§ Problem to work on: Repeat exactly what appears from the opening line of the listing to the line with "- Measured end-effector", inclusive.

§ Material provided:
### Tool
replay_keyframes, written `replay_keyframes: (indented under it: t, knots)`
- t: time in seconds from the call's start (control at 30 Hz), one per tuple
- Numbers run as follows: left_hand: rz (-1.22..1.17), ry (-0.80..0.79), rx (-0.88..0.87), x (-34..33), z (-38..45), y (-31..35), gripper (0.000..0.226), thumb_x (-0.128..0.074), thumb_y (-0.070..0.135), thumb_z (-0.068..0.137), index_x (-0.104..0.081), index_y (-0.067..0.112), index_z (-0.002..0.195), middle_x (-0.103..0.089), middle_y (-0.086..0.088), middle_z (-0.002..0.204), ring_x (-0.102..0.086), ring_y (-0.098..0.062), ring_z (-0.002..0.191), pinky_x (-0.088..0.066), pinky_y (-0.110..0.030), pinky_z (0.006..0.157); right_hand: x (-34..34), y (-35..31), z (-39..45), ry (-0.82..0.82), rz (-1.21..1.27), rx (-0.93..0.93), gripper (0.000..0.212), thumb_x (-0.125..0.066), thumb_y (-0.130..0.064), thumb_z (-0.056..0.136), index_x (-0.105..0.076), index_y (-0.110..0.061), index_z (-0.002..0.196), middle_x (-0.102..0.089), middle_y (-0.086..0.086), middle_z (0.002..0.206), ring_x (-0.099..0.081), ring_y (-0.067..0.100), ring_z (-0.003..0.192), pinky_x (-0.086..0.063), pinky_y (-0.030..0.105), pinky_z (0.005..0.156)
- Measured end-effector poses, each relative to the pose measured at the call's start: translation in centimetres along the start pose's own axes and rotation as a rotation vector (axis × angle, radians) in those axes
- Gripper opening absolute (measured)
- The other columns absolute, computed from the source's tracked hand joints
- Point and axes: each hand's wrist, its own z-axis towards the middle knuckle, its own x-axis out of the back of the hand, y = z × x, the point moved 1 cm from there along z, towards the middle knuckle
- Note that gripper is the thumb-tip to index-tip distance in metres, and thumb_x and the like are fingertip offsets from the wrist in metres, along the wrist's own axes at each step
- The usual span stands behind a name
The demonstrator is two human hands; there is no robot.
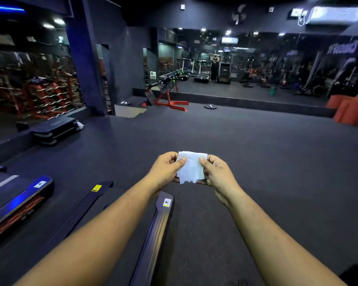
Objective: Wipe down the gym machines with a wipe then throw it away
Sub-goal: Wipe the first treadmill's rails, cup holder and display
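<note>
Nearest you, both forearms reach out over a treadmill side rail (153,234) that runs under your left arm, with a second treadmill deck (15,201) off to the lower left. Your left hand (165,170) and right hand (217,172) meet in the air in front of you, thumbs and forefingers pinching the white wipe (191,168) at its upper side edges, other fingers curled narrow behind it. The wipe hangs between the two hands, spread roughly flat, bottom edge ragged, touching no machine.

Step, as I judge it: you're unfolding or readying the wipe, wiping not yet begun here. Can't tell if the wipe is fresh or used; it looks clean.

Next move calls for: drop one hand's pinch, bunch or flatten the wipe under the other palm, then bring it down onto the closest surface, likely the rail or the treadmill to your left. Keep a firm hold, as thin wipes fold over themselves.

Farther out: open dark rubber floor (215,131), stacked step platforms (54,129) at left, a red-framed bench (165,96) by the far mirror wall (256,62), orange plyo boxes (349,112) at right. No bin in view; you'll need to find one.
</note>
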Motion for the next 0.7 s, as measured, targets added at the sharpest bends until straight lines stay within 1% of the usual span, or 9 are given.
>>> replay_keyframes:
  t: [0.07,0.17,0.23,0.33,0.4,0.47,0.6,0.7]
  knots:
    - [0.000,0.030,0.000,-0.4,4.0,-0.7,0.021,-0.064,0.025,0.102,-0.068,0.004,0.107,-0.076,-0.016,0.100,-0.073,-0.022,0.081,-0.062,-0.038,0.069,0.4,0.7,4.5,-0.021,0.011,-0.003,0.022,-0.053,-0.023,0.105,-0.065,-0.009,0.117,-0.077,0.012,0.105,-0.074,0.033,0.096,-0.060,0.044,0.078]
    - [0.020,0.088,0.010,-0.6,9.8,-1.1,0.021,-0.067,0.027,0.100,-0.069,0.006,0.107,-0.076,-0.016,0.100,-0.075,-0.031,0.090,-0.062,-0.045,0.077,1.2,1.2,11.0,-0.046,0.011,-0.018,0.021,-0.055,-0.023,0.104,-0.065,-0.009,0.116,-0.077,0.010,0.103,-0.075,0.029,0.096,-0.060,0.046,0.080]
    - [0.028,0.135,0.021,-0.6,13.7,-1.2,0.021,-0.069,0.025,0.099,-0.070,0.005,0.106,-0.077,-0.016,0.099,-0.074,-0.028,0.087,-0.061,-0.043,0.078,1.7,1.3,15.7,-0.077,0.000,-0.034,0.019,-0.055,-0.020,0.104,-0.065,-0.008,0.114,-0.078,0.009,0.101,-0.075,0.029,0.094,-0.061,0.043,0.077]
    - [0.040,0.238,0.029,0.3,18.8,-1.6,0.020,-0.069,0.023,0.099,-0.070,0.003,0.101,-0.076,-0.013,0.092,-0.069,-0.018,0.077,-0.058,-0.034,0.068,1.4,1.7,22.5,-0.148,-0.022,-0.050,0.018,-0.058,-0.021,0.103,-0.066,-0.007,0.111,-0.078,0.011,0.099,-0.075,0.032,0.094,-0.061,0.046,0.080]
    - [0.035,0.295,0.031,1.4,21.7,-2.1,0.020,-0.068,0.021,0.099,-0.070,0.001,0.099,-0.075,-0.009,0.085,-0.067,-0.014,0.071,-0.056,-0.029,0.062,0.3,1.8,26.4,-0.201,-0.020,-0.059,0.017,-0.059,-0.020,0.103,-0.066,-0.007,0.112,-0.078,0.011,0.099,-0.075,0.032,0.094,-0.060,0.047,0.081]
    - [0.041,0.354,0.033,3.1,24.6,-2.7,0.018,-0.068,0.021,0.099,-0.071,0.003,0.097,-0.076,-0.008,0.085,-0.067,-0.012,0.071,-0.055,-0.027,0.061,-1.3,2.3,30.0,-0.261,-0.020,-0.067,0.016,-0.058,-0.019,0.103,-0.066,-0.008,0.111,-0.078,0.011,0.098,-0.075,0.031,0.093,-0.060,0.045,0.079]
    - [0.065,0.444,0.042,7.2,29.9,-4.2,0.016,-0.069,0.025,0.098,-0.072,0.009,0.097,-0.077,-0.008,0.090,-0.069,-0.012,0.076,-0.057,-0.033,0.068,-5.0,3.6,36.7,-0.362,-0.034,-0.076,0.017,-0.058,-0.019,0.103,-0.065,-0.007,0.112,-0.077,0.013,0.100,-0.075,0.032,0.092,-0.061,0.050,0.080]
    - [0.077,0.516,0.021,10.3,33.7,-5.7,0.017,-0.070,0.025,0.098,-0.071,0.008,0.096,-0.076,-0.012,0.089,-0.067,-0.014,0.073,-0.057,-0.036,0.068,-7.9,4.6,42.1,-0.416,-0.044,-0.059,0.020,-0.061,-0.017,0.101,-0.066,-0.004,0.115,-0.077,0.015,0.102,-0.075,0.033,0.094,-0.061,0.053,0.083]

§ Response area:
### Tool
replay_keyframes, written `replay_keyframes: (indented under it: t, knots)`
- t: time in seconds from the call's start (control at 30 Hz), one per tuple
- Numbers run as follows: left_hand: rz (-1.22..1.17), ry (-0.80..0.79), rx (-0.88..0.87), x (-34..33), z (-38..45), y (-31..35), gripper (0.000..0.226), thumb_x (-0.128..0.074), thumb_y (-0.070..0.135), thumb_z (-0.068..0.137), index_x (-0.104..0.081), index_y (-0.067..0.112), index_z (-0.002..0.195), middle_x (-0.103..0.089), middle_y (-0.086..0.088), middle_z (-0.002..0.204), ring_x (-0.102..0.086), ring_y (-0.098..0.062), ring_z (-0.002..0.191), pinky_x (-0.088..0.066), pinky_y (-0.110..0.030), pinky_z (0.006..0.157); right_hand: x (-34..34), y (-35..31), z (-39..45), ry (-0.82..0.82), rz (-1.21..1.27), rx (-0.93..0.93), gripper (0.000..0.212), thumb_x (-0.125..0.066), thumb_y (-0.130..0.064), thumb_z (-0.056..0.136), index_x (-0.105..0.076), index_y (-0.110..0.061), index_z (-0.002..0.196), middle_x (-0.102..0.089), middle_y (-0.086..0.086), middle_z (0.002..0.206), ring_x (-0.099..0.081), ring_y (-0.067..0.100), ring_z (-0.003..0.192), pinky_x (-0.086..0.063), pinky_y (-0.030..0.105), pinky_z (0.005..0.156)
- Measured end-effector poses, each relative to the pose measured at the call's start: translation in centimetres along the start pose's own axes and rotation as a rotation vector (axis × angle, radians) in those axes

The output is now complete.